In what seems like a totally counter-intuitive turn of events, Major League Baseball recently fined an African-American player for calling a white rival a "n-----." Hyper-senstive SB Nation staff writer Harry Lyles Jr. is irate about it and, acting more like a spokesman for the NAACP than an objective journalist, says professional sports leagues have no right to claim authority on a black person’s ownership of the N-word.

In last week's American League game between Chicago and Kansas City, the White Sox African-American shortstop Tim Anderson homered and threw his bat in an insulting, in-your-face way to white Royals' pitcher Brad Keller. During Anderson's next at-bat, Keller intentionally hit him with a pitch. As angry players from both dugouts spilled onto the field, Anderson (seen leaving the dugout after his ejection) called Keller a "weak-ass f---ing n-----." Two days later MLB baseball suspended Keller for five games and Anderson for one game.

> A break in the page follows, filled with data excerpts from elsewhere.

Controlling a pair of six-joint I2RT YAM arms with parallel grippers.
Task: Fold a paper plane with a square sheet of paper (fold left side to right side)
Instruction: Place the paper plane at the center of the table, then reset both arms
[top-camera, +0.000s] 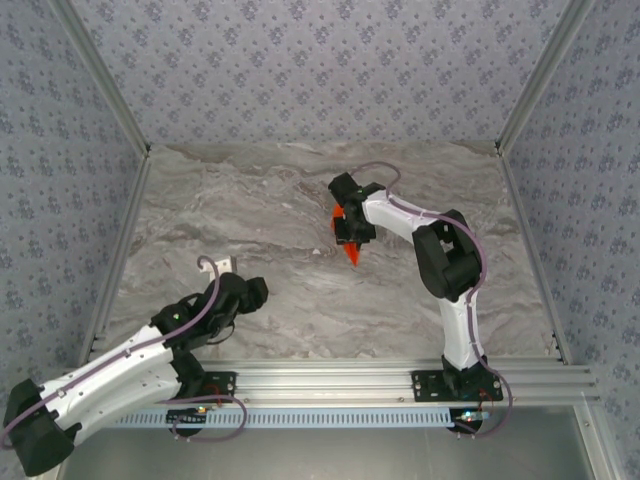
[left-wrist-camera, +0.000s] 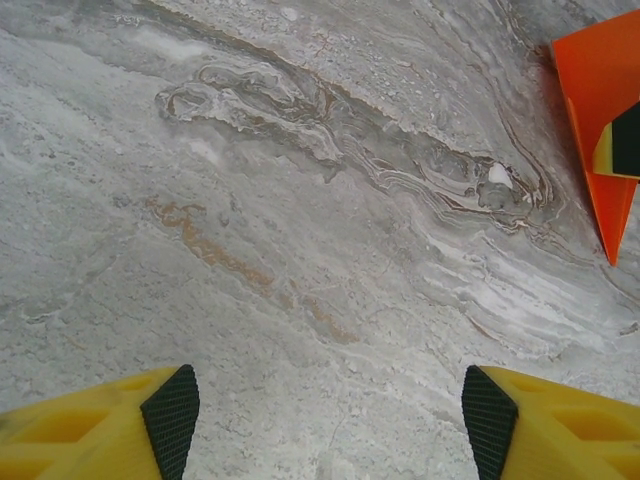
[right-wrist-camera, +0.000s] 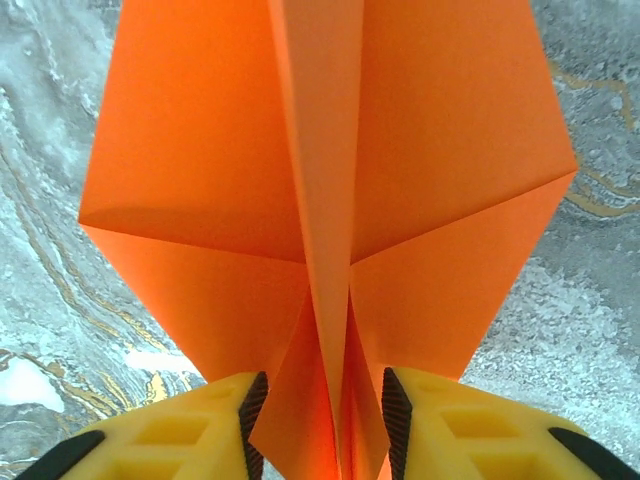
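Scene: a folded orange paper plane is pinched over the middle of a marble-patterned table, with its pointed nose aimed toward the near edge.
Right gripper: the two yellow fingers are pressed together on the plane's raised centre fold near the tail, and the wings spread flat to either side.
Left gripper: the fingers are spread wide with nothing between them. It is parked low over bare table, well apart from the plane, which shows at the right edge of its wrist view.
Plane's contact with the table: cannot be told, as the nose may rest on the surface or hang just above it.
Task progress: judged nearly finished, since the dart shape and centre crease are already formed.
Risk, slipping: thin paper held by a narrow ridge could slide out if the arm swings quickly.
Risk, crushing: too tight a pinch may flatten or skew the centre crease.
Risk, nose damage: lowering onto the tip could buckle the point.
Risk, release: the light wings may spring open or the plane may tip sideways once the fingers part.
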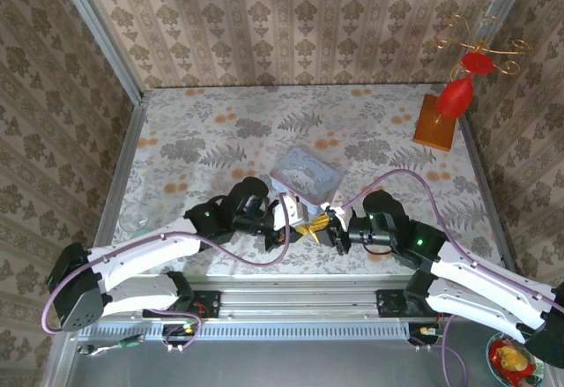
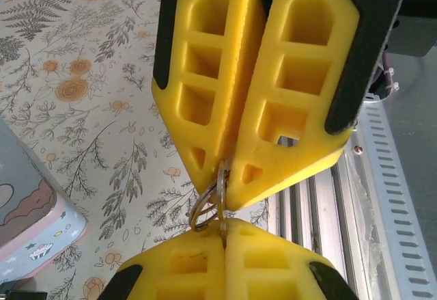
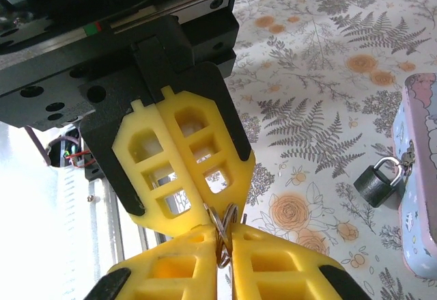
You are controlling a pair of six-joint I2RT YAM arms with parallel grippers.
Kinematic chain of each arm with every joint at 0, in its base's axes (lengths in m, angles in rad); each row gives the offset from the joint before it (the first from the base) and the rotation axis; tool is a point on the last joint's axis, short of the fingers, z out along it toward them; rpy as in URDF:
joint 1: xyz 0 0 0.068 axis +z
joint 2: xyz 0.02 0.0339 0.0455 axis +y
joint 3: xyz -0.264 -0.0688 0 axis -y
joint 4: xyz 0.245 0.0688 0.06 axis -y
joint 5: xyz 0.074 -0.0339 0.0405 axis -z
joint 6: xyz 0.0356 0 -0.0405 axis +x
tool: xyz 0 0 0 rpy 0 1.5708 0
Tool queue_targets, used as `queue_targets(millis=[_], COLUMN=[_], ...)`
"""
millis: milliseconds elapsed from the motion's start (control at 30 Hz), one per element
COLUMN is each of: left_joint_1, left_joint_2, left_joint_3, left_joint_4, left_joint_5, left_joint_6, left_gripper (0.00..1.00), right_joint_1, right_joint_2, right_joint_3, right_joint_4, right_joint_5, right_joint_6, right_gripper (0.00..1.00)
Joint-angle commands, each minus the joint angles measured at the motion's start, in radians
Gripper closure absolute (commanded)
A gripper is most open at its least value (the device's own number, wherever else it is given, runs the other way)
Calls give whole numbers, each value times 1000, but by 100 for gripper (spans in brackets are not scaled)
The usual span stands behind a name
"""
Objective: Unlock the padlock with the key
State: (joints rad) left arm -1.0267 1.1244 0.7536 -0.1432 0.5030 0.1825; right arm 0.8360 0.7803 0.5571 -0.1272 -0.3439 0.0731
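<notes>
My two grippers meet tip to tip just in front of the tin (image 1: 306, 178). Seen from the left wrist, my left gripper (image 2: 224, 242) is at the bottom, shut on a thin metal piece hanging from the key ring (image 2: 207, 208). The right gripper (image 2: 229, 177) above is pinched on the same ring. From the right wrist, my right gripper (image 3: 225, 245) is shut on the crossed rings of the key ring (image 3: 224, 226). The key's blade is hidden between the yellow fingers. The small black padlock (image 3: 377, 180) hangs by its shackle from the tin's (image 3: 420, 197) clasp, right of the grippers.
A wooden block with a red ornament on a gold wire stand (image 1: 451, 105) sits at the back right. The metal base rail (image 1: 300, 303) runs along the near edge behind both arms. Patterned walls close in the table on three sides.
</notes>
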Motion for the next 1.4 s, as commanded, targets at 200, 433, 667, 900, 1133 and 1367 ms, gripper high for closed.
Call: queue_targets(millis=[200,433,667,900,1133,1367], left_joint_1=[-10,-9,-11,-3,81,160], left_joint_2=[15,20,40,-5,-204,-367], left_joint_3=[38,39,56,51,-122,-284], left_joint_4=[-57,-67,-98,-100,173,295], left_joint_5=[52,68,75,30,-132,-384], left_joint_6=[37,35,44,32,-170,-487], left_gripper=[100,100,100,95,70,53], right_joint_1=[8,14,16,14,-43,-80], right_joint_2=[11,26,30,25,-93,-129], right_joint_3=[40,45,55,63,-40,-204], right_joint_4=[-21,-32,-48,-52,55,283], right_joint_5=[46,48,51,83,264,285], right_joint_6=[-27,-27,-28,3,193,504], right_gripper=[82,84,95,100,100,100])
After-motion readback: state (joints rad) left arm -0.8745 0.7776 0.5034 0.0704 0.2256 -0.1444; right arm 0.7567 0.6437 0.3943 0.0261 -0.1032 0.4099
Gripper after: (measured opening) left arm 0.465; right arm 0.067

Instead of writing an objective story, Lyles went into a race rant against MLB. He writes that Major League Baseball is "a league with a dark history in its treatment of black players, and a glaring lack of current ones — believed for some reason they could be the authority on a black person’s ownership of the N-word."

MLB isn’t the only sports association that disciplines black athletes for using the N-word. The NFL punished Colin Kaepernick and Louis Murphy for saying it in 2014. The NBA came down on Matt Barnes for tweeting the N-word while a 2013 game was in progress and on Andre Iguodala for saying the word in a 2017 press conference.

Lyles concedes the rules on racially charged language are pretty cut-and-dried. However, he rationalizes, "there are hundreds of years of black history to take into account that create levels in how the word can be used today.":

"It’s been turned into a term of endearment when used by black folks; repurposed to create affection where there once was pain. (Though not everybody within the black community agrees with that particular usage.) But for white people, their relationship with the word should be clear: It’s not for them to say, and it’s not for them to dictate how black people use it, even if they feel left out because they can’t say it too."

Lyles pressed the issue further, demonstrating his own racial biases in arguing, "Professional sports leagues shouldn’t be the arbiters on how black athletes use the word. Leagues are made up of mostly white owners, front offices, and coaching staffs, and they aren’t representative of the black players who play the game."

MLB should have given Anderson a pass for his indiscretion and "moved on from the incident entirely," Lyles states. " ... They incorrectly chose to be an authority on a black player’s language."

Lyles demanded Major League Baseball do better. Especially if the sport wants to improve its "longstanding strained relations with black players in the league."